Медсестру звали Катя. Она обслуживала две палаты: тяжелораненых и «средненьких». В первой палате был тяжелый запах, тяжелые вздохи, тяжелые взгляды и мысли, а во второй было немного светлее, но оттого и больнее сердцу. Катя не воспринимала тяжелораненых как конкретных людей, с конкретными именами и судьбами. Они были для нее все на одно лицо, и было это лицо нескончаемой боли. «Средненькие» хоть изредка улыбались, вставали, выходили покурить тайком в коридор, даже заигрывали с ней, к чему она, правда, относилась крайне отрицательно.
– Не теряйте попусту свои силы, селезни! – командовала она. – А то опять на утку посажу!
– Кря-кря! – крякали те. – Га-га-га! Га-га-га!
– Сестра! – позвал ее Федор. – А, сестра!
– Чего тебе, Дерейкин?
– Муха, птица проклятая!..
– Не придуривайся.
– Май-то погляди какой!
– Что? – не поняла Катя. – Какой май? Июнь уже вовсю.
– Май жестокий с белыми ночами! – Федор вскинул руку вверх. – Вечный стук в ворота: выходи! Голубая дымка за плечами, неизвестность, гибель впереди! Женщины с безумными очами, вечно смятой розой на груди! Пробудись! Пронзи меня мечами, от страстей моих освободи!

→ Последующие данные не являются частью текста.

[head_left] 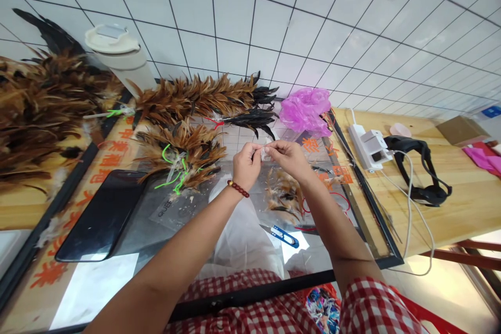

– Я и пришла освобождать тебя от страстей, – сказала сестра. – Готовь жопку, пронзать буду мечами!
– Всегда так, – вздохнул Федор. – Только душу распахнешь, как тебя мордой об стол.
– Мне морда твоя обгорелая с твоими стихотворными речами ни к чему, ты давай другую часть речи подставляй. Давай-давай, меня «доходяги» заждались. Вот это тебе май! Жестокий, с белыми ночами…
– Ой!
– А это… голубая дымка!
– О-ой!
– Может, еще чего почитаешь? Ты меня вдохновляешь.
Федор, почесываясь, махнул рукой – иди, мол, иди к своим «доходягам»!
– Сестра! – крикнул он ей вслед. – Выйти-то можно? На ступенечки?
– Выходи, черт с тобой! – помявшись, разрешила сестра. – Только ни-ни!
– Сестра-а!
– Унюхаю – смотри!
Федор вышел на крыльцо. От свежего воздуха, высокого неба и высокого крыльца у него закружилась голова. Он сел на ступени, обхватил голову руками. Шумели листочки, похожие на зеленые крошки, прожужжал шмель. Он словно прилетел из тех еще, довоенных лет.